Traduzione di Massimo Introvigne
Conosciamo davvero San Giovanni Bosco? È interessante notare che era un uomo sempre e completamente consapevole dei problemi del suo tempo. Non viveva affatto al di fuori della storia, come vorrebbero certe agiografie sentimentali. Non solo conosceva i problemi; sapeva anche quali erano i nemici della Chiesa e come combatterli. Quando sul Piemonte, favorita dal governo di allora, si abbatté una martellante propaganda protestante Don Bosco sviluppò un vero e proprio piano di azione intellettuale per reagire a questa propaganda.

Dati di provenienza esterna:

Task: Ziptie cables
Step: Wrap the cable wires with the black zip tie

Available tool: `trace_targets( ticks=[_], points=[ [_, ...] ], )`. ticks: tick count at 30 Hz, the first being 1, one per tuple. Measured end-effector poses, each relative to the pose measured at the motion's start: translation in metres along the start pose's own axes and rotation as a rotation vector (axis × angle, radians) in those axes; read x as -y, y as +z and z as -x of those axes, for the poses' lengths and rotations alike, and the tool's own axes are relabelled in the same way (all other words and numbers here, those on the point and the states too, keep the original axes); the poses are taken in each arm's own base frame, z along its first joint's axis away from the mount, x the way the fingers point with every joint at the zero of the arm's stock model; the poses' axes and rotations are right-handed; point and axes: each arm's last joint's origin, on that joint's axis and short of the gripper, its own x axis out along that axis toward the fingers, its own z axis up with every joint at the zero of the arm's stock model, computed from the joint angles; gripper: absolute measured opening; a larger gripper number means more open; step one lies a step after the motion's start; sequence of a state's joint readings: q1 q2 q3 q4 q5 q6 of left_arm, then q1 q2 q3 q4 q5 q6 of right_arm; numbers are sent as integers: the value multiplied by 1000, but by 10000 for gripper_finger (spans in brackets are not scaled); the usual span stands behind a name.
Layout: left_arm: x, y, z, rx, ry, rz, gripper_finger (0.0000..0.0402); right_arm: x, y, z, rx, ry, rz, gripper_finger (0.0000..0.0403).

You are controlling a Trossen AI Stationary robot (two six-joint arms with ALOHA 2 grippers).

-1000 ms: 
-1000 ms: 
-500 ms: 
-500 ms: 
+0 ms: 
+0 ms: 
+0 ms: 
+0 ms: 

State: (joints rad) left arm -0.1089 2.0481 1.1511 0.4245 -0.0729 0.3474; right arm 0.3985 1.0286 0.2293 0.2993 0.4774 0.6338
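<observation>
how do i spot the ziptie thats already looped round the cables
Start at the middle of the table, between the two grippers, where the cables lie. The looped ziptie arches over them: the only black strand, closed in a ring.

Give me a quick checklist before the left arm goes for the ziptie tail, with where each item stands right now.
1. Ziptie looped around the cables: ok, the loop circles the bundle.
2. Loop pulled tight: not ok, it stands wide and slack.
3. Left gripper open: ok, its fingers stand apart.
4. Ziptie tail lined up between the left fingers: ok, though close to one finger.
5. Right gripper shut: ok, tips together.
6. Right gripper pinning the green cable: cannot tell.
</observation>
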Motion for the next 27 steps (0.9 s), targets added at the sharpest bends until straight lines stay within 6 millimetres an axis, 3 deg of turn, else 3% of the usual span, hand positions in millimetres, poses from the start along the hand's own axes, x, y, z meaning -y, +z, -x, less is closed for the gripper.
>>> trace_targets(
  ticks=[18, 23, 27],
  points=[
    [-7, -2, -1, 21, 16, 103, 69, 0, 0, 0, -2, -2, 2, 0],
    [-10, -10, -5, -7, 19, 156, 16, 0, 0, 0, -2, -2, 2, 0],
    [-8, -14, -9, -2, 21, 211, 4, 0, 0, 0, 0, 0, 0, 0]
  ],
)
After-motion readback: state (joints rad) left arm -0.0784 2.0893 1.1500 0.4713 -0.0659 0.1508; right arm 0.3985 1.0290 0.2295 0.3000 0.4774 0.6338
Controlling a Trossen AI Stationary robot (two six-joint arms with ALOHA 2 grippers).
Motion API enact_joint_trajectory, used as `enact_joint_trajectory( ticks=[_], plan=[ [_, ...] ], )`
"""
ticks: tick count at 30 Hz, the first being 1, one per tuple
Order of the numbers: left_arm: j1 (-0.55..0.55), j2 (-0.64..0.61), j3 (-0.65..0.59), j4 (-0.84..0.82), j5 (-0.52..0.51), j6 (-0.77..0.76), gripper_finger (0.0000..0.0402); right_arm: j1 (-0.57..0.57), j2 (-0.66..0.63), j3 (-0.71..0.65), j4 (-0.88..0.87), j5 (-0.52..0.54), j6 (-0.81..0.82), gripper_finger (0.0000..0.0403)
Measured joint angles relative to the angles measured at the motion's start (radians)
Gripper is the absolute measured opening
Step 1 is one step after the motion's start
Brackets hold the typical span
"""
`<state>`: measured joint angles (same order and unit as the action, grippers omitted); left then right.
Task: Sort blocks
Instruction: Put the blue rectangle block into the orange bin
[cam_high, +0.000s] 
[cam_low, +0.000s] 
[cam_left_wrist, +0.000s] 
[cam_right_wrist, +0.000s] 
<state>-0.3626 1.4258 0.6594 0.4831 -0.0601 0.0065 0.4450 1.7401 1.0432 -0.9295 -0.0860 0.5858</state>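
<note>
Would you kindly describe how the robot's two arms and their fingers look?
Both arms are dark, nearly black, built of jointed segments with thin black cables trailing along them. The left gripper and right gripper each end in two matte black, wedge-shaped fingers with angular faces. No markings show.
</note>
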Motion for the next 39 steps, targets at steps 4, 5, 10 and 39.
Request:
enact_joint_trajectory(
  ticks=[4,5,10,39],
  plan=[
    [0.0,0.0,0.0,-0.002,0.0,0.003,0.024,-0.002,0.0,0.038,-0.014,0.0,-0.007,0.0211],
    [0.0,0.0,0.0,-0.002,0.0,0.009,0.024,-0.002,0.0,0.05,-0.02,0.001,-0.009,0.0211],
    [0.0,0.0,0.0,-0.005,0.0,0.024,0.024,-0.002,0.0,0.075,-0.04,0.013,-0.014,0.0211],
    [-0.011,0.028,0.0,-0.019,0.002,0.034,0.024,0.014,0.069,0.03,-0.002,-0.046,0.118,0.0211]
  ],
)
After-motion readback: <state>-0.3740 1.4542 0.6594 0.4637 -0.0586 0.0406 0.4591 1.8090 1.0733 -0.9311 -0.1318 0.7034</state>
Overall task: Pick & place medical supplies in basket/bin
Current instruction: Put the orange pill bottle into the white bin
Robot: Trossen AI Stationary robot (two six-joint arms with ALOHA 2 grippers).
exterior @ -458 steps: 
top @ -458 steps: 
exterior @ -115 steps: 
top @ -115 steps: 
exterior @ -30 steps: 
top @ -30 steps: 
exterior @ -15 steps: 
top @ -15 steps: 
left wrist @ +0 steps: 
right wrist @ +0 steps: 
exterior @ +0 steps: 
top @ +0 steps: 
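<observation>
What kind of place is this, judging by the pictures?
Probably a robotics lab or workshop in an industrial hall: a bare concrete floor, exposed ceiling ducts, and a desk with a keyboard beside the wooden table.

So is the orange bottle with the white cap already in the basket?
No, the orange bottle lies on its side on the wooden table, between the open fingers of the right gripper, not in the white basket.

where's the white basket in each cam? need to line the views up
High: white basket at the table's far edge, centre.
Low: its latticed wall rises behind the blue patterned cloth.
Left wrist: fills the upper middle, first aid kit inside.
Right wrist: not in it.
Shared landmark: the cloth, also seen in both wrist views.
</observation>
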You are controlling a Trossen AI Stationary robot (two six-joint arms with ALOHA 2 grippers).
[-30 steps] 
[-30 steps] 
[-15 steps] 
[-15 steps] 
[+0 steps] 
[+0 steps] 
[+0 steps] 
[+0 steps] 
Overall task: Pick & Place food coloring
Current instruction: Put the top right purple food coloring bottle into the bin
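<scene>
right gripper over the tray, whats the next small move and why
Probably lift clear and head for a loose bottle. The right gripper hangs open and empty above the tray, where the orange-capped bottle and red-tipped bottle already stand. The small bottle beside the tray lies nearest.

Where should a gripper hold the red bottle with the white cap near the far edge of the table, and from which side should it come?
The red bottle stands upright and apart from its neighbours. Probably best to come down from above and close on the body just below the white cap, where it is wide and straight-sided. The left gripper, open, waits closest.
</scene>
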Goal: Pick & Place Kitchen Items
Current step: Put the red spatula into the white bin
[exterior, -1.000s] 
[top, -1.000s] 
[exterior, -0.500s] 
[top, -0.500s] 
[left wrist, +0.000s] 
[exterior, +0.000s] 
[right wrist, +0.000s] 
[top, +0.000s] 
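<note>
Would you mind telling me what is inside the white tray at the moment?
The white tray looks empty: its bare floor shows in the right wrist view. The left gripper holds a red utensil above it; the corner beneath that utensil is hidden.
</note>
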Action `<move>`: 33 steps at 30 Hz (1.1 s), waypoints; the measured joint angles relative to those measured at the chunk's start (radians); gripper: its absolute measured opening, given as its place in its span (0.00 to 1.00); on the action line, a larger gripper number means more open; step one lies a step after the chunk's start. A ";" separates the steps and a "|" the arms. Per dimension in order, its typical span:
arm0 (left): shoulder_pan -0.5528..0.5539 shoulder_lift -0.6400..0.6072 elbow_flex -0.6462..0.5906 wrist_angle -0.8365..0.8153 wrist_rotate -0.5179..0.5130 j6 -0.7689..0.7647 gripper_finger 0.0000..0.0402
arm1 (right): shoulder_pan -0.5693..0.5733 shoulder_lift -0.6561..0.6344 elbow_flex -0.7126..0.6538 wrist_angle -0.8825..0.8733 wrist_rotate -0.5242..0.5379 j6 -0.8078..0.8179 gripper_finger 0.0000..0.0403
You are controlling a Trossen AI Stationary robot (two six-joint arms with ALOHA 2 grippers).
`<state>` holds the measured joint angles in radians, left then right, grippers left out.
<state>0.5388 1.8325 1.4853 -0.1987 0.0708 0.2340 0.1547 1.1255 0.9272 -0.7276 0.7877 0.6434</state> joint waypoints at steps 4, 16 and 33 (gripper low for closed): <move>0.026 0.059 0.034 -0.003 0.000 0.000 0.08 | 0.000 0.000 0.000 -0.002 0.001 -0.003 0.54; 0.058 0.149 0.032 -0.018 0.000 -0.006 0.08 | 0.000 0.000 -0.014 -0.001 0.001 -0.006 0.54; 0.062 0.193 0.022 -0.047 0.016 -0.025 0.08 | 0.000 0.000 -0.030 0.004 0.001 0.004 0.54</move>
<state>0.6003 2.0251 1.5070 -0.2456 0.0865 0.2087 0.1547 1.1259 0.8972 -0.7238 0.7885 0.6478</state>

Oggi molti si fanno dettare dalla Rivoluzione l’ordine delle priorità. Anche molti buoni cattolici pensano che l’economia sia più importante della cultura, il denaro dell’intelligenza e il materiale dello spirituale. Per questo quando parlano di San Giovanni Bosco si riferiscono quasi esclusivamente alle sue grandi opere sociali e dimenticano il suo lavoro intellettuale. Intendiamoci bene: io sono il primo ad applaudire e a riconoscere la grande importanza delle fondazioni sociali di Don Bosco, non senza insistere sul fatto che non si limitava ad aiutare materialmente i ragazzi poveri ma dava loro anche una solita fondazione. Ma non sono d’accordo quando il riferimento alle sue opere sociali diventa esclusivo.
Quando si esamina la sua vita si rimane colpiti da quanto tempo Don Bosco dedicava a a scrivere. Non era solo l’uomo delle opere esterne; era anche – come si dice – un uomo di penna. Non è un caso che la Chiesa lo abbia nominato co-patrono della buona stampa insieme a San Francesco di Sales. Noi dovremmo fare uno sforzo per insistere su questo punto e per rimettere, da un certo punto di vista, le cose a posto. Applaudiamo Don Bosco come santo sociale, ma ricordiamo anche Don Bosco come apostolo della stampa e della divulgazione di idee. E preghiamolo perché protegga il nostro lavoro intellettuale e la stampa cattolica.